__TASK BRIEF__
Nothing in the data should change when you return it, but leave the pictures out.

__GIVEN DATA__
# # #
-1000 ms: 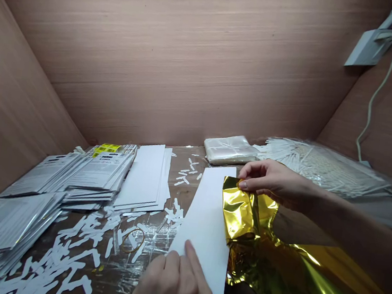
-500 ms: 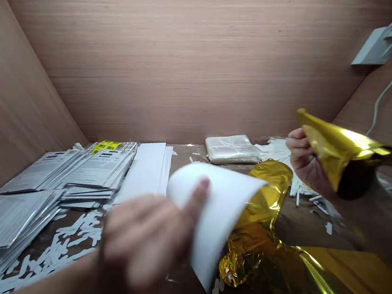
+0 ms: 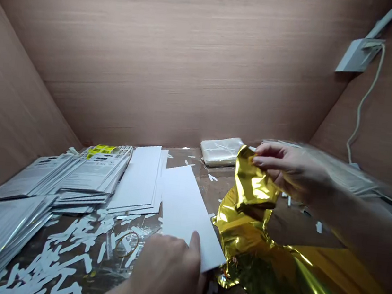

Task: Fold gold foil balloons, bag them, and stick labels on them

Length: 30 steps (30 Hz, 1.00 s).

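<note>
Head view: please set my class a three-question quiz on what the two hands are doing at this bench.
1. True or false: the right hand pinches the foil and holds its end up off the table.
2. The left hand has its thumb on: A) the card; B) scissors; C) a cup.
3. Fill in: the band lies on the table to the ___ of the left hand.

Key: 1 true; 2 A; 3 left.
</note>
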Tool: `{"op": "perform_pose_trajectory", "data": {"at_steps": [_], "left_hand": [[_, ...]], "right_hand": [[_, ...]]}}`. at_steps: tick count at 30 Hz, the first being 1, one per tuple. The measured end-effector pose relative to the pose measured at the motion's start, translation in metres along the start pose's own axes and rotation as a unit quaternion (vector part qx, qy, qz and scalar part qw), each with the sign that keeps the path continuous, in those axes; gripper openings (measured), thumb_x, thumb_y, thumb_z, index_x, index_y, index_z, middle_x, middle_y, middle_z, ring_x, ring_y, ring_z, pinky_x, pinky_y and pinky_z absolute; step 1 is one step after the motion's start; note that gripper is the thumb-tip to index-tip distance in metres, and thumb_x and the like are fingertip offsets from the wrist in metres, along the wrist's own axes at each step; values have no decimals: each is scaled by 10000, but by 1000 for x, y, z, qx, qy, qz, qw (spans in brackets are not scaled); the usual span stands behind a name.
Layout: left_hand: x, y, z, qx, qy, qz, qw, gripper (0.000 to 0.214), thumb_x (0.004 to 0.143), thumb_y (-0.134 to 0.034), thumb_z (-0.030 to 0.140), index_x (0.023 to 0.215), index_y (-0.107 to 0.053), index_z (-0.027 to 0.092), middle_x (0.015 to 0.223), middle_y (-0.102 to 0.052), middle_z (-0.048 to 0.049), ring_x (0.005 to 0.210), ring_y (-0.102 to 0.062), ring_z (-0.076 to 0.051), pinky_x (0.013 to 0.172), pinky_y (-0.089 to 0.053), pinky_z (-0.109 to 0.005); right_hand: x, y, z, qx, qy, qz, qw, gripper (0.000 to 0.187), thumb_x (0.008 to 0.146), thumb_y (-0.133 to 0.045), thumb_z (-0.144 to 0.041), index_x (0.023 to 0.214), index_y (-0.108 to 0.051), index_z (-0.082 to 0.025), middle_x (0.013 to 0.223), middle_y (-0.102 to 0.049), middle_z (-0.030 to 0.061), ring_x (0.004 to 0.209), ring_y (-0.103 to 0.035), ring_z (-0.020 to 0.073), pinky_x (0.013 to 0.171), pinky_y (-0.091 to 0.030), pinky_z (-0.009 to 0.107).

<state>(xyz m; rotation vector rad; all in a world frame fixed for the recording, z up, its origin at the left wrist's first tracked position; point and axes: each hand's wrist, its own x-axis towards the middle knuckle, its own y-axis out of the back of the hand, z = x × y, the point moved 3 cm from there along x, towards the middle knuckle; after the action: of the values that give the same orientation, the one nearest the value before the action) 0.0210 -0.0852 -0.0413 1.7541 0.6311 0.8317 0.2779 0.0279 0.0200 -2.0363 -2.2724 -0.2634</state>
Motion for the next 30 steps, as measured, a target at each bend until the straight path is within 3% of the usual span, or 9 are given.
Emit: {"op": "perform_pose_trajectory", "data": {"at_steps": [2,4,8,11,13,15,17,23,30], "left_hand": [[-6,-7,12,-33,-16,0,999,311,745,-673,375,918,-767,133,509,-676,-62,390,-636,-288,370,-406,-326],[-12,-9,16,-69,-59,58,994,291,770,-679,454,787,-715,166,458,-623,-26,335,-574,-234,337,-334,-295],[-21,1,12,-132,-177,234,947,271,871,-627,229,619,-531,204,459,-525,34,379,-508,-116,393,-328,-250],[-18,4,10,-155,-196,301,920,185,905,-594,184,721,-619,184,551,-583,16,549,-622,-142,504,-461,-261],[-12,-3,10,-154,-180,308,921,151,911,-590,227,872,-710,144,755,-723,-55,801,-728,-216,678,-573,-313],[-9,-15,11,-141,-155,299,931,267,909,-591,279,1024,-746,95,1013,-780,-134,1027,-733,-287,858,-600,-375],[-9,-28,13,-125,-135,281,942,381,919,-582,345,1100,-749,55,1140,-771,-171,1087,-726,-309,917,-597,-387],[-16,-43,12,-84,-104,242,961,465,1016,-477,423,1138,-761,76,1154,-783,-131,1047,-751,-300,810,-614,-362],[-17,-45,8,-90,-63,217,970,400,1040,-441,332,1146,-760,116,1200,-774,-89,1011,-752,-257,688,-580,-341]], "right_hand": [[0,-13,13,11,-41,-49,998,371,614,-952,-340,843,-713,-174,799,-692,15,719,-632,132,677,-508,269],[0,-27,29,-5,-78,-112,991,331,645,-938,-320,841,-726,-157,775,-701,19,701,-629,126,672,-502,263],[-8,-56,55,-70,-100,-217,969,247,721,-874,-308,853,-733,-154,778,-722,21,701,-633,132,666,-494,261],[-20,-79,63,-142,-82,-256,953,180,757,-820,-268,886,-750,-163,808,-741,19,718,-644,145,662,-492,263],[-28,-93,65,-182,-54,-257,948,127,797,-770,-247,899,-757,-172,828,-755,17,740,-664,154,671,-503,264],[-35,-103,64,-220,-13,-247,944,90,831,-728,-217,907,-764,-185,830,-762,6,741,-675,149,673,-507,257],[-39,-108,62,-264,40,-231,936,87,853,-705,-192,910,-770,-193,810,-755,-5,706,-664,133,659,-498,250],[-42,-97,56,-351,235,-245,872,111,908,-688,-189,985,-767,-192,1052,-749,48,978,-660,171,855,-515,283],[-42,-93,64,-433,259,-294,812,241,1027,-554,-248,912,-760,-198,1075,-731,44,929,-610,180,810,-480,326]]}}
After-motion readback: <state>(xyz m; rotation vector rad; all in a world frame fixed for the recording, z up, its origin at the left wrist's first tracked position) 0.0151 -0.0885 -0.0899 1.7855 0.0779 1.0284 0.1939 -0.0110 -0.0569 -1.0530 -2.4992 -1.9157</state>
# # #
__EXERCISE RESULT__
-1000 ms: 
-500 ms: 
+0 ms: 

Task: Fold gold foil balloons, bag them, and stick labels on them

Length: 30 steps (30 Hz, 1.00 s).

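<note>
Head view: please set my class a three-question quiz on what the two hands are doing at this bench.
1. True or false: the right hand pinches the foil and holds its end up off the table.
2. The left hand has its thumb on: A) the card; B) scissors; C) a cup.
3. Fill in: the band lies on the table to the ___ of the left hand.

Key: 1 true; 2 A; 3 left.
</note>
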Tool: `{"op": "perform_pose_trajectory", "data": {"at_steps": [_], "left_hand": [[_, ...]], "right_hand": [[_, ...]]}}`. at_steps: tick count at 30 Hz, the first being 1, one per tuple. The measured end-effector pose relative to the pose measured at the motion's start, translation in metres along the start pose's own axes and rotation as a unit quaternion (vector part qx, qy, qz and scalar part qw), each with the sign that keeps the path continuous, in those axes; gripper openings (measured), thumb_x, thumb_y, thumb_z, index_x, index_y, index_z, middle_x, middle_y, middle_z, ring_x, ring_y, ring_z, pinky_x, pinky_y and pinky_z absolute; step 1 is one step after the motion's start; note that gripper is the thumb-tip to index-tip distance in metres, and thumb_x and the like are fingertip offsets from the wrist in metres, along the wrist's own axes at each step; values have no decimals: each is scaled by 10000, but by 1000 for x, y, z, qx, qy, qz, qw (spans in brackets are not scaled); the usual span stands behind a name.
Layout: left_hand: x, y, z, qx, qy, qz, qw, gripper (0.000 to 0.214), thumb_x (0.004 to 0.143), thumb_y (-0.134 to 0.034), thumb_z (-0.030 to 0.140), index_x (0.023 to 0.215), index_y (-0.107 to 0.053), index_z (-0.027 to 0.092), middle_x (0.015 to 0.223), middle_y (-0.102 to 0.052), middle_z (-0.048 to 0.049), ring_x (0.005 to 0.210), ring_y (-0.102 to 0.062), ring_z (-0.076 to 0.051), pinky_x (0.013 to 0.172), pinky_y (-0.089 to 0.053), pinky_z (-0.109 to 0.005); right_hand: x, y, z, qx, qy, qz, qw, gripper (0.000 to 0.187), thumb_x (0.008 to 0.146), thumb_y (-0.133 to 0.045), thumb_z (-0.144 to 0.041), index_x (0.023 to 0.214), index_y (-0.108 to 0.051), index_z (-0.082 to 0.025), middle_x (0.013 to 0.223), middle_y (-0.102 to 0.049), middle_z (-0.030 to 0.061), ring_x (0.004 to 0.209), ring_y (-0.103 to 0.035), ring_z (-0.020 to 0.073), pinky_x (0.013 to 0.171), pinky_y (-0.091 to 0.030), pinky_z (-0.009 to 0.107).

<state>(xyz m; rotation vector rad; all in a world frame fixed for the recording, z up, its origin at the left wrist's first tracked position; point and axes: each hand's wrist, its own x-axis towards the middle knuckle, its own y-axis out of the back of the hand, z = x × y, the point moved 3 cm from there along x, towards the middle knuckle; after the action: of the values that give the same orientation, the one nearest the value before the action) 0.0210 -0.0852 -0.0413 1.7541 0.6311 0.8317 0.2779 0.0279 0.0200 -2.0363 -2.2724 -0.2634</state>
Motion for the next 30 steps, as measured, a target at each bend until the straight path is within 3% of the usual span, or 9 are given.
Emit: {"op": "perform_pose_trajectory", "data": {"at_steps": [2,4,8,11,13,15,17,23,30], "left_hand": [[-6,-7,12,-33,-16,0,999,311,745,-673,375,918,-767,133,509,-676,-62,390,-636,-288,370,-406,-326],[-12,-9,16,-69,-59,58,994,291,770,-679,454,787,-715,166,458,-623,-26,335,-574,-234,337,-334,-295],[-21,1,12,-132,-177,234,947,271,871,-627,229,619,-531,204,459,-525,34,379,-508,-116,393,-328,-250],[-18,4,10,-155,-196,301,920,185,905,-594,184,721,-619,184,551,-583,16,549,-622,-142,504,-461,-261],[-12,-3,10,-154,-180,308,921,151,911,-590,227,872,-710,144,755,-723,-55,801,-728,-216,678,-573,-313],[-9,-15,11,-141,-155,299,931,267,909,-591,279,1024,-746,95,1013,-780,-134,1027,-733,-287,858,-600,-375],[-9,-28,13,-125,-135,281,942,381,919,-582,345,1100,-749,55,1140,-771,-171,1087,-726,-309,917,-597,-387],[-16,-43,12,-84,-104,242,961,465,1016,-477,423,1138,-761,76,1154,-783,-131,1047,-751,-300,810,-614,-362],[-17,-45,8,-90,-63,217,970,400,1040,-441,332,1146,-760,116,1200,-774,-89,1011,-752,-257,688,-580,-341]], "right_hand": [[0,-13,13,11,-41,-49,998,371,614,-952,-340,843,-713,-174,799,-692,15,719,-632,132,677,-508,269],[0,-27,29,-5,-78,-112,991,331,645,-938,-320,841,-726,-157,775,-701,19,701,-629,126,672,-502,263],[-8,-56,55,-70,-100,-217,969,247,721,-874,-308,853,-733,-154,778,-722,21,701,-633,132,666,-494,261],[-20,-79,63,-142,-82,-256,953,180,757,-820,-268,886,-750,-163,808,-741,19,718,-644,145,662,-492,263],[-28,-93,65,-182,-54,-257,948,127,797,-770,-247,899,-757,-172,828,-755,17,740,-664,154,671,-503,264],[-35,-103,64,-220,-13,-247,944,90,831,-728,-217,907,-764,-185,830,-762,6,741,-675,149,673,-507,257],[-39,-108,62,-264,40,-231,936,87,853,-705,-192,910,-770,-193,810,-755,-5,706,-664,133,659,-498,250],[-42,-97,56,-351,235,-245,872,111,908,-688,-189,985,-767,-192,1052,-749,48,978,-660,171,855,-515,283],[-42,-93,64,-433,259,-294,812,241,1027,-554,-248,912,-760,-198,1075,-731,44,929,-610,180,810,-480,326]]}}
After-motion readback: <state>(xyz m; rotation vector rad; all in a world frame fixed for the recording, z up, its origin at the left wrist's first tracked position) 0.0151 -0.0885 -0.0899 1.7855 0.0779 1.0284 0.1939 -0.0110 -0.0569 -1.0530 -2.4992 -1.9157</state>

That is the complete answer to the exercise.